> PROBLEM TO WORK ON
Repeat exactly, and only, the lines below starting at the line that contains "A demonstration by" and ending at the line that contains "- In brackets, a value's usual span", inclusive of both.
[DATA EXCERPT]
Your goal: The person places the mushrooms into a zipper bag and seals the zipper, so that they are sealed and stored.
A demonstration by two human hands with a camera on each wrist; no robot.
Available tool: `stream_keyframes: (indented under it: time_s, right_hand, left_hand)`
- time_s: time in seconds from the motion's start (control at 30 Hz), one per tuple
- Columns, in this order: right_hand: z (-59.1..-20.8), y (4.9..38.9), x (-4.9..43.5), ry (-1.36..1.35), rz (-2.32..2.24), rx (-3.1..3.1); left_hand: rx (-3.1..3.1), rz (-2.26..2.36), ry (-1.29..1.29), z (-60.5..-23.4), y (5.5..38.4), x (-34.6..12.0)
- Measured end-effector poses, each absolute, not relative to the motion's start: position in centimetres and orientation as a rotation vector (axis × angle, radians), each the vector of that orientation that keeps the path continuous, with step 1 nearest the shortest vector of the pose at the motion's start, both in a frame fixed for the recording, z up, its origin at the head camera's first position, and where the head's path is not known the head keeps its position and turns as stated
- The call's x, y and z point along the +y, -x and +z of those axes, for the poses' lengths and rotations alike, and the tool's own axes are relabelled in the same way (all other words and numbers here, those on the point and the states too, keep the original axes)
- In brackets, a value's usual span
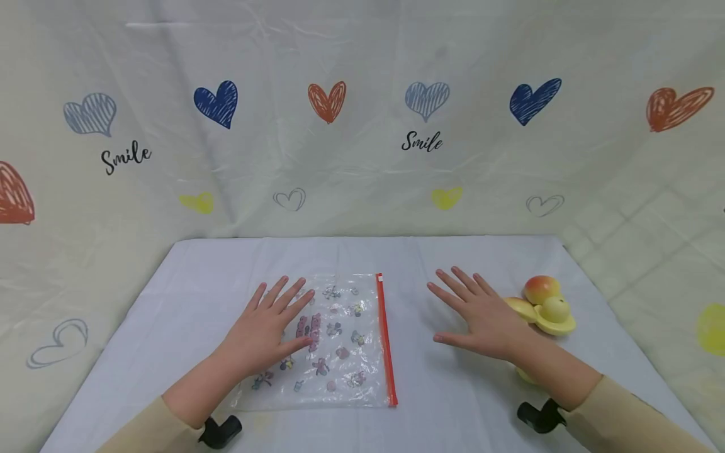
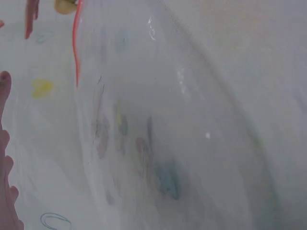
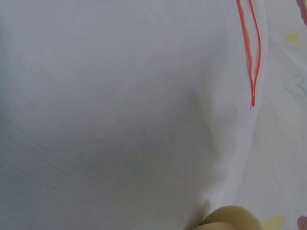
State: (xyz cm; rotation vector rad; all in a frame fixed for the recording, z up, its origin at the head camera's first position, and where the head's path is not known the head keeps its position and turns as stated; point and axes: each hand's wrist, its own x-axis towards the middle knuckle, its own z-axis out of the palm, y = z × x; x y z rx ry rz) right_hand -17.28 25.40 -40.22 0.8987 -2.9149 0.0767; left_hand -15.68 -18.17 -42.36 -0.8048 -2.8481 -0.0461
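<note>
A clear plastic zip bag [image 1: 340, 340] with small printed pictures and a red zip edge [image 1: 387, 340] lies flat on the white table. My left hand [image 1: 257, 336], fingers spread, is over the bag's left part and holds nothing. To the right of the bag my right hand [image 1: 484, 318] is spread in the same way, with nothing in it. Beside and partly behind the right hand sits a group of yellow fruit-like things: a red and yellow round one [image 1: 542, 289], a pale yellow ball [image 1: 555, 309] and a curved yellow one [image 1: 521, 308]. The right forearm hides part of the group.
White cloth covers the table [image 1: 419, 402]. Behind it hangs a pale curtain [image 1: 362, 170] printed with hearts and the word Smile. Black wrist mounts sit under both sleeves, one at the left wrist [image 1: 221, 432] and one at the right wrist [image 1: 540, 416].
</note>
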Motion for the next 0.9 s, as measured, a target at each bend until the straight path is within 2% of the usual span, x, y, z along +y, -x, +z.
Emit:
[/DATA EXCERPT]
> SOLUTION TO THIS TASK
A demonstration by two human hands with a camera on each wrist; no robot.
Available tool: `stream_keyframes: (indented under it: time_s, right_hand, left_hand)`
- time_s: time in seconds from the motion's start (control at 30 Hz), one per tuple
- Columns, in this order: right_hand: z (-59.1..-20.8), y (4.9..38.9), x (-4.9..43.5), ry (-1.36..1.35), rz (-2.32..2.24), rx (-3.1..3.1); left_hand: rx (-3.1..3.1), rz (-2.26..2.36), ry (-1.29..1.29), z (-60.5..-23.4), y (5.5..38.4), x (-34.6..12.0)
- Measured end-effector poses, each absolute, not relative to the motion's start: position in centimetres and orientation as a rotation vector (axis × angle, radians), each the vector of that orientation that keeps the path continuous, with step 1 nearest the shortest vector of the pose at the motion's start, both in a frame fixed for the recording, z up, its origin at the head camera's first position, and where the head's path is not known the head keeps its position and turns as stated
- The call's x, y and z point along the +y, -x and +z of those axes, for the poses' lengths and rotations alike, and the tool's own axes are relabelled in the same way (all other words and numbers here, those on the point and the states too, keep the original axes)
- In brackets, a value's usual span

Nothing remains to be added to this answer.